As specified in Hornbostel-Sachs (H-S), the defining characteristic of a spike lute is that it's "handle [neck] passes diametrically through the resonator [body]." While the necks on these ancient lutes certainly pass through the circumference of their bodies, period depictions indicate that they didn't go 'diametrically' through the wall of the given instrument's body. Rather, the instrument's neck, resting on an indention in the body's upper rim, passed over its outer wall.

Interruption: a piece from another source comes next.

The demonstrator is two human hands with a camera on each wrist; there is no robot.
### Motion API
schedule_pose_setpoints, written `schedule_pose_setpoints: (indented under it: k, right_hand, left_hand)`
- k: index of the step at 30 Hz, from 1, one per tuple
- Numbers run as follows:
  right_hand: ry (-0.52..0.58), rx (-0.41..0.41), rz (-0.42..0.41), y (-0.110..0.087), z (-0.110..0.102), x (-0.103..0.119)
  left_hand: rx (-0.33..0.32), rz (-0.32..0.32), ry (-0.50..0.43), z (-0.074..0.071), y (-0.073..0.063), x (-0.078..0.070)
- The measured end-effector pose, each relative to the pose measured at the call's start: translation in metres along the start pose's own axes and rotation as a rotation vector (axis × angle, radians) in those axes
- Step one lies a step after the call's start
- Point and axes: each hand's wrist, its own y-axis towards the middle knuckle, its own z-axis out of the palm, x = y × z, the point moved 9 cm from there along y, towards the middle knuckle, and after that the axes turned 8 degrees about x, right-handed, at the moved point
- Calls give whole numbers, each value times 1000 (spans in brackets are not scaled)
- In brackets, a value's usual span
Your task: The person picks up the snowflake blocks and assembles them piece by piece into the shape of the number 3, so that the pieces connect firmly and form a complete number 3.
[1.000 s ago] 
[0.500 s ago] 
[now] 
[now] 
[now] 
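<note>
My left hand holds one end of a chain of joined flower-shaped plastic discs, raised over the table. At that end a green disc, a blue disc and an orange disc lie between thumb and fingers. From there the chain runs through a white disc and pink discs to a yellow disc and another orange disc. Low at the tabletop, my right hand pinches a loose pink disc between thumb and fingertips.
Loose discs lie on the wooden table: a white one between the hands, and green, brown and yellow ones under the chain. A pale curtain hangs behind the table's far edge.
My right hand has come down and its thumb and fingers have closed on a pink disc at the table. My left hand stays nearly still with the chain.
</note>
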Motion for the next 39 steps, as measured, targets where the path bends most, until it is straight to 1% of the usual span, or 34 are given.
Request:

This fundamental feature is found on extant examples of ancient Egyptian lutes, which were directly descended from the ancient plucked lutes from Mesopotamia and the Near/Middle East. Likewise, it's found on traditional Amazigh (Berber) plucked lutes that predate the Arab conquest of North Africa (c. 647-709 CE)-- such as the loutar and the lotar of Morocco-- as well as on many of the various different types of traditional spike lutes found throughout West Africa.
Another key feature shared by all these disparate spike lutes is a drum-like body with a soundtable (top) made of animal skin. In ancient depictions of plucked lutes in the Near East, Middle East, and Egypt, we can clearly discern the skin 'head' (soundtable) and that it was propped up by the lower part of instrument's stick neck that extended through the circumference of its body. The neck's lower part was inserted through a series of slits in the skin 'head' in an 'over-under' lattice fashion.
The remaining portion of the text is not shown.